El fin de nuestro mundo tal y como lo conocemos, todo caos violento y en constante evolución, podría llegar de diferentes maneras; una de ellas sería de la mano de la muerte del libre albedrío. Eliminar de la ecuación humana su capacidad para el raciocinio es algo con lo que se ha jugueteado mucho en toda creación artística, desde la literatura —ahí tenemos la magnánima 1984 de George Orwell como ejemplo más conocido— hasta a través de uno de los vehículos ficcionales de mayor actualidad: el videojuego.
Assassin's Creed, adaptación del exitoso videojuego homónimo, es la nueva película de Justin Kurzel, aclamado autor de la última adaptación de Macbeth (2015) a la gran pantalla. La película repite varios de los problemas, no ya de las más recientes adaptaciones de videojuegos —Warcraft (2016) podría ser el más reciente ejemplo de ello—, sino del blockbuster actual: una aproximación demasiado cómoda e incompleta al mundo y a la mitología que la sustentan; un mal desarrollo de personajes que acaban siendo burdas marionetas incapaces de emocionar cuando les toca; y una rara sensación de espectacularidad hueca donde prácticamente nada nos importa, por muy trascendental que supuestamente sea todo lo que ocurre.
Debo decir que solo he jugado al primer videojuego de la saga, y aunque lo considero un acercamiento más que suficiente —la trama está bastante simplificada—, todo parece suceder con demasiadas prisas y de manera confusa para el espectador.

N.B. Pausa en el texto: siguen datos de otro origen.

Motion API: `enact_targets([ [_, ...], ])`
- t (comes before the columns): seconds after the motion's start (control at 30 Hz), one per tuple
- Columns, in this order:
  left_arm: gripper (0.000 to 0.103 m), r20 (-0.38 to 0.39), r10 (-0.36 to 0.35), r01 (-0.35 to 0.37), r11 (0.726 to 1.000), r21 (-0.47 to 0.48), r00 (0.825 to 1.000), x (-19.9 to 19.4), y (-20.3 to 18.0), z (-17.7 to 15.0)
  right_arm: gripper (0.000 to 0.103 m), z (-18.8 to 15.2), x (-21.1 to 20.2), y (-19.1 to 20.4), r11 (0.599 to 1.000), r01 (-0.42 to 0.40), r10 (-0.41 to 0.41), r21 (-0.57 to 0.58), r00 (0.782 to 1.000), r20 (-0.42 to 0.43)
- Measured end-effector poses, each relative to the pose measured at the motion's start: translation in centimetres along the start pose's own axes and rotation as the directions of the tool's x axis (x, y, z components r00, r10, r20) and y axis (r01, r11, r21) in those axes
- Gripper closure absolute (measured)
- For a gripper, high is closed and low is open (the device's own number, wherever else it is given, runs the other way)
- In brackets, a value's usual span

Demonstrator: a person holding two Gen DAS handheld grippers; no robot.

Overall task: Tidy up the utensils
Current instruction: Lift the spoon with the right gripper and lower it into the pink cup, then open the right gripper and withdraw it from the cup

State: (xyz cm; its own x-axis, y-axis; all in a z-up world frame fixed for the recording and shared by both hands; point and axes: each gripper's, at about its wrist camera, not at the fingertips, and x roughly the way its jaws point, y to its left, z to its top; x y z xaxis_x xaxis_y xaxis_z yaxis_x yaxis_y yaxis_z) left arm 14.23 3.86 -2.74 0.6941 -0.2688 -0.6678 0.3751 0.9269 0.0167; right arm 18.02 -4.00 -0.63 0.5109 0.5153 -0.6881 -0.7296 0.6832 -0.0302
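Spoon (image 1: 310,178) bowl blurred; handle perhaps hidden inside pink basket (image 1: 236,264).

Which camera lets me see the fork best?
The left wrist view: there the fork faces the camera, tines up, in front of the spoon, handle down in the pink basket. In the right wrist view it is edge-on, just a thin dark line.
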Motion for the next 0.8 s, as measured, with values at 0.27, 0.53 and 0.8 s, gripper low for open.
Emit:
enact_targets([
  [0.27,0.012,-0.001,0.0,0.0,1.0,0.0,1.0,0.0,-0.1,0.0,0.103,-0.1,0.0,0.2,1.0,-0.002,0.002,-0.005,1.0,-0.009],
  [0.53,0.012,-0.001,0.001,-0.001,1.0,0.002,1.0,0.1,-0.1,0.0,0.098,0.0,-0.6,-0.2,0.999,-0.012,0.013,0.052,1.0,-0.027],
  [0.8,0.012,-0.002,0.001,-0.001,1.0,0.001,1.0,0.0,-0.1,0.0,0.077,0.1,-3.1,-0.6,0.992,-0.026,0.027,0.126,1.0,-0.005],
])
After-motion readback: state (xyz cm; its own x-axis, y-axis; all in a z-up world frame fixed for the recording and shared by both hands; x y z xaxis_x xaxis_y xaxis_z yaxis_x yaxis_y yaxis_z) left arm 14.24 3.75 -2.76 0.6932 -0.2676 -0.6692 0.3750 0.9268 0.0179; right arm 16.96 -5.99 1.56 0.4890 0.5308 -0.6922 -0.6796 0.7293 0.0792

Es más, es una película increíblemente mal narrada, y eso es algo que me extraña y me perturba, porque según su protagonista, Michael Fassbender, pretenden edificar sobre ella el inicio de toda una saga. ¿Cómo sostener el peso de una serie de películas en un origen que no dedica el tiempo suficiente a que sus escenas claves reposen y se asienten, ni nos da motivos de peso para que los personajes y sus motivaciones nos atraigan en demasía? Deberemos dar un salto de fe.
Con todo, la película posee un gran potencial: un buen reparto (a Fassbender lo acompañan Marion Cotillard y Jeremy Irons entre otros), mensaje potente y tenaz, ambientación atractiva, y un acabado visual asombroso —ojo a la espectacular fotografía, a cargo de Adam Arkapaw—, pero deberían dejar de tomar al público por tonto (es inexplicable como Kurzel modifica tanto sus métodos narrativos de su anterior película a esta) y tener algo más de confianza en los espectadores, ya que estos errores se vienen repitiendo en muchas historias de emocionantes posibilidades, como la que nos ocupa, y la eterna decepción que finalmente provocan está empezando, creo, a cansarnos.